PSA Flashcards
Can you give ACEis in pregnancy?
No, avoid where possible! Convert to labetalol before conception
How does Tamoxifen affect risk of VTE, endometrial cancer and Warfarin
Increases them all
Increased risk VTE and endometrial cancer
Increases efficacy of warfarin
Are lactic acidosis and hypoglycaemia more commonly associated with gliclazide than metformin?
Lactic acidosis = NO, it is more commonly associated with Metformin
Hypoglycaemia = YES, not commonly associated with Metformin
When should Gliclazide be taken?
In the morning with breakfast
If dose is >160mg take in 2 doses (both with meals)
How frequently is methotrexate given?
Once weekly! Give folic acid at least 24 hours after
Which 2 commonly used antibiotics should be avoided with methotrexate and why?
Trimethoprim and Co-Trimoxazole
They are folate antagonists and increase its affect!
Name the colours of warfarin tablets?
White = 0.5mg
Brown = 1mg
Blue = 3mg
Pink = 5mg
What INR should you aim for in warfarin treatment for AF, DVT or PE?
2.5
How does alcohol affect warfarin efficacy?
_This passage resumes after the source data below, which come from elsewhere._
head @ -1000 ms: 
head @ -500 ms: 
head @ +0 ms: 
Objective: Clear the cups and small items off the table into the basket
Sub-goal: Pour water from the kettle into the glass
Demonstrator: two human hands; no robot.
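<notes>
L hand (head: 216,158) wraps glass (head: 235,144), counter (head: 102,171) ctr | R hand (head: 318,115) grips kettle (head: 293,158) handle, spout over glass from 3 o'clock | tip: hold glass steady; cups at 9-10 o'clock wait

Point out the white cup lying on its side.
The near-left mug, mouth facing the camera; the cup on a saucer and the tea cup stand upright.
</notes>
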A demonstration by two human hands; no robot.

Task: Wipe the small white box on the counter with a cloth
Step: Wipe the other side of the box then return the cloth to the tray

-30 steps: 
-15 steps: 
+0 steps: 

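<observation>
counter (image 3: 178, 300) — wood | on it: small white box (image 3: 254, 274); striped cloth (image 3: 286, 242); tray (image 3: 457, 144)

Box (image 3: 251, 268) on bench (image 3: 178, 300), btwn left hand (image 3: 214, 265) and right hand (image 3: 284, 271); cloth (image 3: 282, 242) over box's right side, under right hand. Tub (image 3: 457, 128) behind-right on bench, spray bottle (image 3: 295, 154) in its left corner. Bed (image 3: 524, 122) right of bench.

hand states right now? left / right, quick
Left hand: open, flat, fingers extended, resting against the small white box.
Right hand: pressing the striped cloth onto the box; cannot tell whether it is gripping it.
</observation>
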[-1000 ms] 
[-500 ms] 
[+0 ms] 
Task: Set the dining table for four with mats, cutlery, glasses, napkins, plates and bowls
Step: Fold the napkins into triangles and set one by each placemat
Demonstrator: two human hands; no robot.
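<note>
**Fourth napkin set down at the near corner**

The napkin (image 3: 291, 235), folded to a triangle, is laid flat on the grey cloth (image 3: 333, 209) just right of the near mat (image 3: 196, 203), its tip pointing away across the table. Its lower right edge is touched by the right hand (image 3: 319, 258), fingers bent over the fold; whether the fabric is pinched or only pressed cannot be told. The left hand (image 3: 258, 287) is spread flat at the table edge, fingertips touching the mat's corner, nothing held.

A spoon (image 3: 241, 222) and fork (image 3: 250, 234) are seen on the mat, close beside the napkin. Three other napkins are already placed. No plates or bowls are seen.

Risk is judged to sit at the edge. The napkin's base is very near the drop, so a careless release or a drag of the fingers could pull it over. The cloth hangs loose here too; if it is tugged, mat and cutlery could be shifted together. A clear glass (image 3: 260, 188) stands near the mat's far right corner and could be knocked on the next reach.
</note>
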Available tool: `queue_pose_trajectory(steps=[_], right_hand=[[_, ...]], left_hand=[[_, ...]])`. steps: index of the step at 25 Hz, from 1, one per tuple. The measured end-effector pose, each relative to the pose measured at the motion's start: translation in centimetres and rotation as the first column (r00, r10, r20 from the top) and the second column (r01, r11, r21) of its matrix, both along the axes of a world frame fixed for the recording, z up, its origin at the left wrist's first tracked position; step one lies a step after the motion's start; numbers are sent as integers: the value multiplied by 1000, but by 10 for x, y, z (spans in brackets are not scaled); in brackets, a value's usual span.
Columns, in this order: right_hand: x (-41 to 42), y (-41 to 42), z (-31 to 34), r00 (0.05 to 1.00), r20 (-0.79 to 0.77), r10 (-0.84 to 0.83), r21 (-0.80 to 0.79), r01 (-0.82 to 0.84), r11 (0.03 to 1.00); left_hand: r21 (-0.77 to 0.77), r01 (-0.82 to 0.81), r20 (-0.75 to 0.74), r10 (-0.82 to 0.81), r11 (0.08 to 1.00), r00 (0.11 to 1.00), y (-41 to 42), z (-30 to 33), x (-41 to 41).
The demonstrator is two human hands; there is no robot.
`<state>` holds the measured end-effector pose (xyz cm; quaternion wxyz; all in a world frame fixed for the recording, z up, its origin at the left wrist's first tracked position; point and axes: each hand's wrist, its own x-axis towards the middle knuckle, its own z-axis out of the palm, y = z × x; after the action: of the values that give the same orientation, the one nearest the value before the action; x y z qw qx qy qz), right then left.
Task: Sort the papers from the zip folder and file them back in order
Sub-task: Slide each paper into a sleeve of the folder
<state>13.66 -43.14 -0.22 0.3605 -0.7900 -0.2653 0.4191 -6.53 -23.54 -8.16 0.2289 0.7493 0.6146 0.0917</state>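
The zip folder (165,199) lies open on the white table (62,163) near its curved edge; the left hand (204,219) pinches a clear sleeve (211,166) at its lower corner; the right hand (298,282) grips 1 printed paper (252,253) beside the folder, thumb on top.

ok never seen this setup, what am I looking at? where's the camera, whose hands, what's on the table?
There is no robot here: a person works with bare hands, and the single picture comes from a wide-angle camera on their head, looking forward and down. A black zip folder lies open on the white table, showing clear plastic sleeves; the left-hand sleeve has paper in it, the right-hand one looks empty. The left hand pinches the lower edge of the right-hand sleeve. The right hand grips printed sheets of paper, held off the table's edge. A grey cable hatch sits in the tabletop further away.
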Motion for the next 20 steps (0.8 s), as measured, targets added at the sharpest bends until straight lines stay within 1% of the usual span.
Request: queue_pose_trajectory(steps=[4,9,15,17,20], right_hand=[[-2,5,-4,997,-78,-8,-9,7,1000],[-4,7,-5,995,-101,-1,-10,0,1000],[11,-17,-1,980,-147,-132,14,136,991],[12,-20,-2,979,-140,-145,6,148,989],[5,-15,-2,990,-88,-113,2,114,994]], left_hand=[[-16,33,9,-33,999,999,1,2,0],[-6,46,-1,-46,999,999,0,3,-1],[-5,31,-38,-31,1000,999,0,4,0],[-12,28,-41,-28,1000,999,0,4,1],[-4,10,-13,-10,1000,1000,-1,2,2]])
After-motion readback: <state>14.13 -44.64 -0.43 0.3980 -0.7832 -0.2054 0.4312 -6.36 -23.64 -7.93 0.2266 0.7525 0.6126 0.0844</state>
Acute intoxication causes increased affects of warfarin
Chronic excess causes reduced warfarin affects
Are diarrhoea and vomiting concerning in those taking ACEis?
Yes they can be, especially in the elderly - increased risk of AKI
When should you monitor renal function and K+ levels after starting ACEis?
1-2 weeks following initiation
You are prescribing steroids for >3 months to an elderly patient. What should you also prescribe?
Bisphosphonates. Also consider gastric protection
How long can SSRIs take to work?
Up to 6 weeks
Over how long a period does HbA1c give a view of glucose control?
3 months
What should you do to insulin dosage when a diabetic patient is ill?
Increase it - blood glucose levels will increase
Should you take AdCal with Aldendronic acid?
No, calcium salts reduced bisphosphonate absorption
How often should alendronic acid be taken?
Once weekly
Which type of HRT most increases breast cancer risk?
Combined HRT
How long does the increased risk of breast cancer persist after taking HRT?
10 years
What are the general rules for which fluid to give?
Give all patients NaCl 0.9% UNLESS:
- Hypernatraemic or Hypoglycaemic (give 5% dextrose)
- Has ascites (give Human Albumin Solution)
- Is shocked from bleeding (give blood products)
How much fluid should you give if the patient is tachycardic or hypotensive?
500ml bolus immediately
If known HF give 250ml!
How much fluid should you give if the patient is oliguric?
1L over 2-4 hours (providing oliguria is not due to urinary obstruction)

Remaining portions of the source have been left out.